While this verse is often used to support baptismal regeneration, the real dispute in this verse is over the use of the word “for” in the phrase “for the forgiveness of your sins.” There are two ways one can interpret this word:
- “For” can mean “to cause” the “forgiveness of your sins.” OR
- “For” can mean “on account of” the “forgiveness of your sins.”
Reconciling this passage with the rest of Scripture, we would hold to the second meaning of the word “for” being applied here so that the verse in essence would be saying: “…be baptized in the name of Jesus Christ [on account of] the forgiveness of your sins.” Thus, Acts 2:38 would be viewed as proclaiming that because one’s sins are already forgiven through faith and repentance, one should also become baptized.
Another way to interpret this passage is to view the word “baptism” used in this passage as a reference to the spiritual baptism described at Titus 3:5 where the “gift of the Holy Spirit” regenerates and renews the spiritual side of a person. This would also fit with the context of this passage where it proclaims that one would “receive the gift of the Holy Spirit” upon being baptized. If baptism in this occurrence is a reference to the spiritual baptism of the Holy Spirit that occurs at the moment that a person places his faith in Christ and is saved, it would also agree with the testimony of Acts 10:44-47 where we read that the gift of the Holy Spirit was given before physical water baptism took place:
“While Peter was still speaking these words, the Holy Spirit fell upon all those who were listening to the message. All the circumcised believers who came with Peter were amazed, because the gift of the Holy Spirit had been poured out on the Gentiles also. For they were hearing them speaking with tongues and exalting God. Then Peter answered, ‘Surely no one can refuse the water for these to be baptized who have received the Holy Spirit just as we did, can he?’”

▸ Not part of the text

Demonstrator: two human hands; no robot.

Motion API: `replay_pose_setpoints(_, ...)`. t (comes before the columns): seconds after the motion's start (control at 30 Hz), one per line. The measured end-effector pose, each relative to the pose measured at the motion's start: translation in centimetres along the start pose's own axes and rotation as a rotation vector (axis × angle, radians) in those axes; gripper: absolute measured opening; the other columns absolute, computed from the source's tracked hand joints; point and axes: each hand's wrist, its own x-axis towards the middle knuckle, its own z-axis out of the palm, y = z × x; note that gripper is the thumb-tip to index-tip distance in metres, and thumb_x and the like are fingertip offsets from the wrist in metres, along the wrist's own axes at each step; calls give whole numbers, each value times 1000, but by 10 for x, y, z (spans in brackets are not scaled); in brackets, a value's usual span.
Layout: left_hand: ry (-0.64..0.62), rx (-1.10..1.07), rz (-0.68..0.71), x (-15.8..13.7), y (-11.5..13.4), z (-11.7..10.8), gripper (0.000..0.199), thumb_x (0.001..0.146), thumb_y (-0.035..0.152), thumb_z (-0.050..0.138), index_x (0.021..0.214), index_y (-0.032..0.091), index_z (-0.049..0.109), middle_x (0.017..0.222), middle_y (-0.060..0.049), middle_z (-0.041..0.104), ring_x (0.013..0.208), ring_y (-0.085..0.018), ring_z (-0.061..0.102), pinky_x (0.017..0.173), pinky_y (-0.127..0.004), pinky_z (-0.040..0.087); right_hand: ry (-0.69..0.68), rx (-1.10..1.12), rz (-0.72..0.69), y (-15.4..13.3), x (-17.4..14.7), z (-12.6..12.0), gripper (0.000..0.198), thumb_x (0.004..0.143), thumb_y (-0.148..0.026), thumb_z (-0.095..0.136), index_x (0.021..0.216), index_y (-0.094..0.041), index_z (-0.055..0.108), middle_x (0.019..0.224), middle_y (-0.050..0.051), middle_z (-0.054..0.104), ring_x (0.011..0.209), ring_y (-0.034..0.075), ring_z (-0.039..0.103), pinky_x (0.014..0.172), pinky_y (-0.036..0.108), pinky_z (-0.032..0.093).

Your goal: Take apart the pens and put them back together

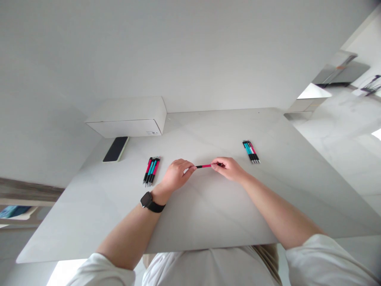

Thus, either interpretation of this passage fits with the context of Scripture that demonstrates that salvation occurs by faith in Christ alone, prior to water baptism.
“Now why do you delay? Get up and be baptized, and wash away your sins, calling on His name.”
Notice that this passage describes the washing “away” of sins. The only question is whether this occurs with the act of being “baptized” or the act of “calling on His name.” We would view it as being connected to the latter phrase, “calling on His name.” Thus, the washing away of sins would occur the moment a person calls upon the name of Christ for salvation, not at the moment of physical, water baptism.
“He who has believed and has been baptized shall be saved; but he who has disbelieved shall be condemned.”
While Mark 16:16 comes the closest to teaching baptismal regeneration, it still falls short when one considers the second part of the verse that proclaims that the only person who is “condemned” is the person who does not believe. Thus, a person is “condemned” for failing to believe in Christ, not for being un-baptized. So, even with this passage, one can argue that the baptism mentioned in the first part of the verse is a reference to the act of obedience that occurs after the “belief” that saved the person is professed.